Dichas preguntas, las cuales no persiguen tener respuestas, pero sí acercamientos distintos, son abordadas desde la pintura, el textil, la gráfica y la cerámica que tienen que ver con asuntos como “lo racial” y “lo étnico”.

“En estos asuntos no están necesariamente representadas todas las voces, pues el quiénes somos a veces es un tema que no es incluyente, y en ello la cuestión de clase y lo racial va involucrado”, consideró Francisco Guevara. En ese sentido, acotó el artista de oficio pintor, las preguntas siguen abiertas como sigue presente el problema de lo que significa una nación.

Por tanto, en Re–presentando convergen “lo que los artistas están pensando”: asuntos como lo nacional y su significado en Palestina, lo latino inmerso en el contexto de Estados Unidos, o el saber “quién soy” desde un país multicultural como Filipinas.

El problema, indican los entrevistados, encuentra fuerza en la forma en que las ideas han circulado, en cómo permanecen arraigadas en “la nostalgia: en un pasado que no existió y en un futuro que no va a existir”. Ese mismo sentido, añade Guevara, se refleja en lo que es el arte: “Una celebración del triunfo del poder”. Agrega que siendo la obra un asunto político, hay por tanto una ética y una responsabilidad por parte del artista y la visibilidad que le da a la imagen que produce.

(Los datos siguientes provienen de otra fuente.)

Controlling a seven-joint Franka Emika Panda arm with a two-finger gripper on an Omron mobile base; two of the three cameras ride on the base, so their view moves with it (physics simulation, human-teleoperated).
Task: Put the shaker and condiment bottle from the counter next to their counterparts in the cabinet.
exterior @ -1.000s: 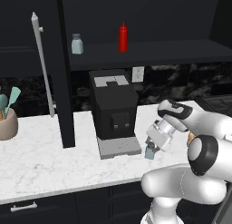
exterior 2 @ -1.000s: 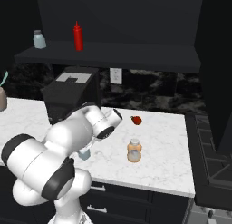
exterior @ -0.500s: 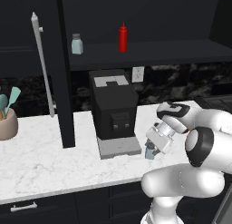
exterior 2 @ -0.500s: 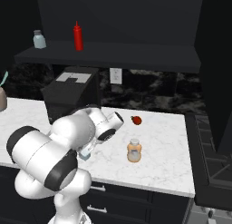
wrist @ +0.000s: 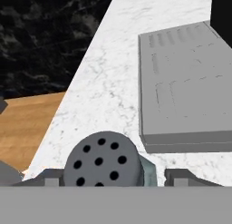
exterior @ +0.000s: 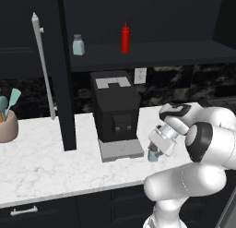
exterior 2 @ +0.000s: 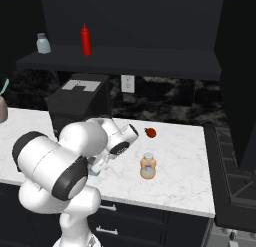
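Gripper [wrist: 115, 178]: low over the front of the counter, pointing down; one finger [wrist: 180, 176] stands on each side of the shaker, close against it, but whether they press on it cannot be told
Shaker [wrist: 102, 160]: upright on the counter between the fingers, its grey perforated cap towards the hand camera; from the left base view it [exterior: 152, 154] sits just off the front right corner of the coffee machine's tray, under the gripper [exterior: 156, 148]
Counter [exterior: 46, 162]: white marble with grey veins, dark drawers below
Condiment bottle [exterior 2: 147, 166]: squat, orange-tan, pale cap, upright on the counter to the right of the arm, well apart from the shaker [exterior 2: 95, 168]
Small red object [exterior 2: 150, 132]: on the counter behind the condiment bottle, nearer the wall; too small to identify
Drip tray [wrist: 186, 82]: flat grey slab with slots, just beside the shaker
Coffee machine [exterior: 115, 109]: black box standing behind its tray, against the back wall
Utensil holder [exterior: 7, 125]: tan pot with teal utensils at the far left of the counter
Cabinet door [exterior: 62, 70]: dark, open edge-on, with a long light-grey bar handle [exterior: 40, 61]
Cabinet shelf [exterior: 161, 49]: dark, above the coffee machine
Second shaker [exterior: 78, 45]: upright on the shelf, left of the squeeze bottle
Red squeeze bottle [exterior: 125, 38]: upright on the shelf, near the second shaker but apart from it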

No obstante, el director de Arquetopia considera que no es tarde de repensar estos asuntos. Uno de los caminos tiene que ver con la idea del “centro” y la forma en que el centralismo que a veces aplasta y determina las condiciones de la mayoría, y el que no piensa de la misma forma “está fuera de la nación”. Considera que “el centro solamente se mueve de lugar y lo que se trazó a principios del siglo XX ya no es lo mismo”, y es ahí donde se debe repensar.

Indica que los artistas incluidos en la muestra parten de esos problemas y cómo la imagen es estable presentando lo que se concibe como identidad. Añade que al cruzarse la obra con la cuestión de la experiencia y el cómo se ha imaginado México, por ejemplo, como un “paraíso”, el textil puede ser abordado desde sus asuntos utilitarios y étnicos, pero también como parte de ese folclore nacional.

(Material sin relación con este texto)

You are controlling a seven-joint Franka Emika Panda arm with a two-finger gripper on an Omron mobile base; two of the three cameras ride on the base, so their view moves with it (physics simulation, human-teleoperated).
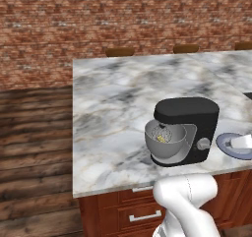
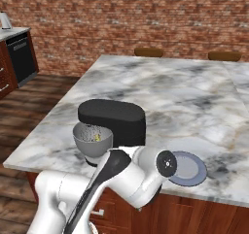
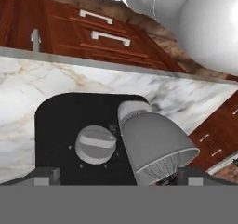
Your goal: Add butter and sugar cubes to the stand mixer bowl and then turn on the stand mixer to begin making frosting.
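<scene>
your gripper hangs spread, low in frame, over the stand mixer's silver knob; butter seemingly sits in the stand mixer bowl.

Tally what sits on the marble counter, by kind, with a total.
Stand mixer: 1
Stand mixer bowl: 1
Butter in the bowl: 1
Blue-grey plate: 1
White item on the plate: 1
Total: 5
</scene>
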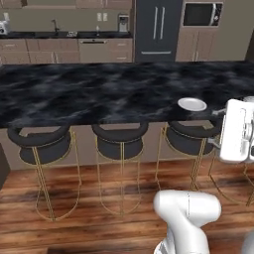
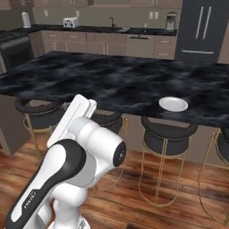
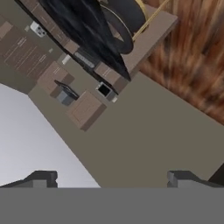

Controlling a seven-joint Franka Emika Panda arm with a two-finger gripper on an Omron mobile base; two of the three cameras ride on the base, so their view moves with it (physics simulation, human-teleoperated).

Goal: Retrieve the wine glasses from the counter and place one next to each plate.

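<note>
Nearest the cameras, the white arm's shoulder and elbow fill the foreground, with bar stools (image 1: 120, 144) on gold frames just beyond. Gripper (image 3: 113, 179) shows in the hand view as two dark tips standing far apart, nothing between them: wide and empty. That view is rolled hard, taking in wall, floor and distant cabinets. One plate (image 2: 173, 104), plain white, round, shallow-rimmed, sits near the stool-side edge of the black marble island (image 1: 89, 92); no glass stands beside it. Any second plate cannot be made out here. The counter (image 2: 103, 29) runs along the far wall past the island, dark-topped over taupe fronts, with a tap and small appliances; the wine glasses would be there, but at this range they are too small to pick out. Judgement: nothing placed so far, retrieval not yet begun; both glasses remain to be fetched and set down.
</note>
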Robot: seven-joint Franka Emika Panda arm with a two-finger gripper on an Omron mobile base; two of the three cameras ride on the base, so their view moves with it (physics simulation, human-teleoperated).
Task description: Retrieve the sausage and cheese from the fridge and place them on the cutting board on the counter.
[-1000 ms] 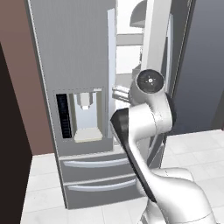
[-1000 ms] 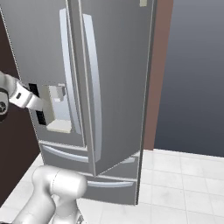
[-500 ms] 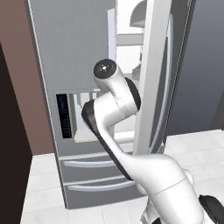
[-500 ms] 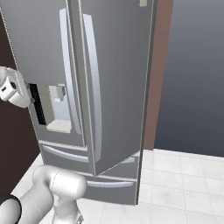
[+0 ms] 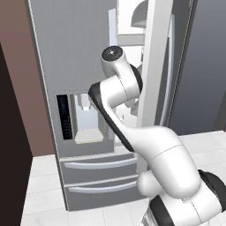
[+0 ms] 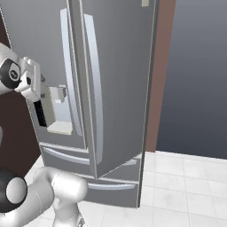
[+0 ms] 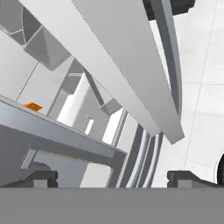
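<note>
Dark finger tips of my claw point(image 7: 113, 178) stand far apart at the bottom of the hand view, released and grasping nothing. Over the last second my arm point(image 5: 115, 90) has folded upward and swung left across the front of the fridge point(image 5: 75, 53). The base and the fridge have stayed where they were. The claw has held its wide spread throughout.

Just beyond the tips, the hand view looks along the pale edge of the right door point(image 7: 109, 57), which is ajar, and into the white interior. There a small orange shape sits on a shelf; I judge it to be the cheese point(image 7: 33, 106), well apart from the claw. The sausage cannot be told from these frames.

Meaning for the task: the door is already open and the claw is ready, so the reach into the compartment appears to be the step in hand. Nothing has been lifted yet, and placing on the cutting board on the counter lies ahead.

Further out, the left door carries the water dispenser point(image 5: 86, 119) above two drawers point(image 5: 99, 176). The fridge stands on a white tiled floor point(image 6: 186, 186), flanked by a reddish-brown wall point(image 5: 17, 66) and a dark blue-grey wall point(image 6: 195, 66).
</note>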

Ejemplo de esa reflexión, apunta Francisco Guevara, es el trabajo de Samar Hejazi quien explora los territorios a partir de lo textil, reflexionando además en asuntos como la clase y el género. O Víctor de la Rosa, quien aborda temas de la identidad y cómo esta cambia, traduciendo en algo que no había imaginado; o Justin Favela, un guatemalteco radicado en Durango, que pensó en “el cobijo que da el espectro latino” cuando lo piensan “gringo”.

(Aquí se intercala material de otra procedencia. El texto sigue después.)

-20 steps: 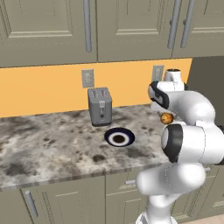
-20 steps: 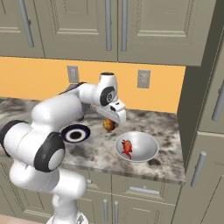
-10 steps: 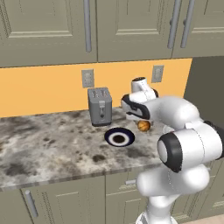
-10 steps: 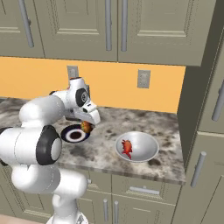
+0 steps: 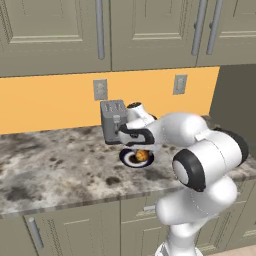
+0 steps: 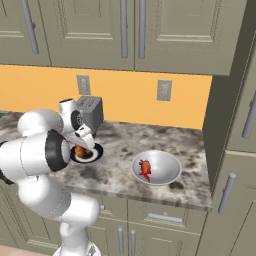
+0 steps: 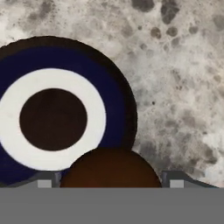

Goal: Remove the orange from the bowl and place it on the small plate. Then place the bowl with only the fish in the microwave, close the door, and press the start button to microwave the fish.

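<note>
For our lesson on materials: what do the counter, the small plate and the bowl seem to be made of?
Counter: mottled grey-brown speckle, looks like polished granite.
Small plate: crisp navy, white and dark rings, probably glazed ceramic.
Bowl: plain pale grey, smooth rim; ceramic or metal, unclear.

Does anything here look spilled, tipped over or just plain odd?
Nothing stands out. The bowl sits upright on the counter with the fish inside, and the toaster stands straight. The gripper holds the orange between its fingers over the small plate. Nothing is spilled.

Both base views look down across the counter [image 5: 60,170] (sharing the small plate [image 6: 95,152]); the hand view hovers close above it.
</note>
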Available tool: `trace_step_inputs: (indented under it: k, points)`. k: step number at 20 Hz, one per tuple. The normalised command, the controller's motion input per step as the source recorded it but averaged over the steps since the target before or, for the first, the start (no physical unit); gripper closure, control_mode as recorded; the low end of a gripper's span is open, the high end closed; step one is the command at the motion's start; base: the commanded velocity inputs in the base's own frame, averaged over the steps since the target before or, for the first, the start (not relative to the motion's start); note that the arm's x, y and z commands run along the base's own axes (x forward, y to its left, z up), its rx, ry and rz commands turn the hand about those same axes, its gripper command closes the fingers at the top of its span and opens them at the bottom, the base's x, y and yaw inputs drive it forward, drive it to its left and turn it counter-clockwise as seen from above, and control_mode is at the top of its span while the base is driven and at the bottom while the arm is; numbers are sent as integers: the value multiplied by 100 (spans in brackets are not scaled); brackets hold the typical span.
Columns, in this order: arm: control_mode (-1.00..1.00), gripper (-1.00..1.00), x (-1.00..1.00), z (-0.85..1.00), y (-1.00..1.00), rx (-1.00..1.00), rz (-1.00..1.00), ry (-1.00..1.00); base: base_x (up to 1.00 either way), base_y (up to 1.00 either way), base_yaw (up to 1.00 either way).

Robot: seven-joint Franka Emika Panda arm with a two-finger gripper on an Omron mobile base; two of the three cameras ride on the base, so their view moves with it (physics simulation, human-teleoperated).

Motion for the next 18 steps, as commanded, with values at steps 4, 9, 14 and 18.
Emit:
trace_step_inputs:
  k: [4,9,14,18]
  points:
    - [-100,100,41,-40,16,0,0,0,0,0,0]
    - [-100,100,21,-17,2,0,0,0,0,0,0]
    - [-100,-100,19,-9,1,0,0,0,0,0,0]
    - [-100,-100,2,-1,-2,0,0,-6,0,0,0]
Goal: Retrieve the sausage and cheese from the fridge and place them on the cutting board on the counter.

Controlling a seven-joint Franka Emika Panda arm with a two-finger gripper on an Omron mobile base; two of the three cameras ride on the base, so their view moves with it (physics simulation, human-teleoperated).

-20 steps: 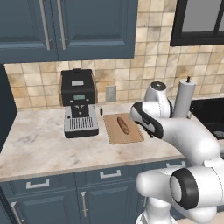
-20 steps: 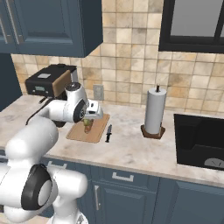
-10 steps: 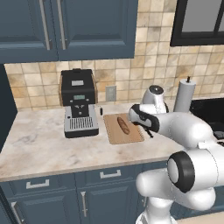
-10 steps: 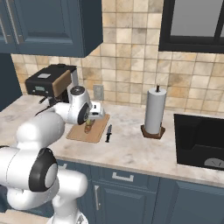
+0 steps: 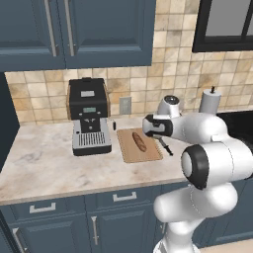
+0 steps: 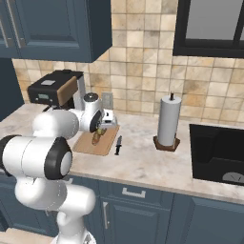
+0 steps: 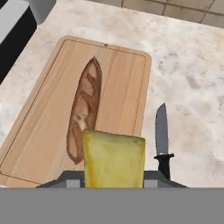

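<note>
Robot's hand (image 7: 113, 181) carries the cheese (image 7: 113, 161) above the cutting board (image 7: 52, 131) in a kitchen.

The hand is pinched on the pale yellow block, which hangs over the near end of the wooden board on the beige marbled tabletop (image 5: 39, 163). The reddish-brown sausage (image 7: 84, 109) lies lengthwise on the board, its near end just beside the cheese. A black-handled knife (image 7: 162, 135) rests on the stone just right of the board; a coffee machine (image 5: 89, 116) stands to the board's left, a paper towel roll (image 6: 169, 120) well to the right.
</note>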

Al final, define, la Decentered Gallery y sus proyectos expositivos tienen como punto de partida el incomodar, pues lo que se quiere generar son preguntas más que verdades, lanzar cuestiones que incomoden. “Después de 10 años los artistas en residencia y la obra ha cambiado, se ha problematizado. Por ello, se buscan exposiciones que tengan ese propósito de interrumpir la historia”.

Concluyó que en Arquetopia buscan tener “caras las preguntas” pues se han dedicado, a lo largo de la última década, a interrumpir y a provocar la discusión, pues su función es preguntar.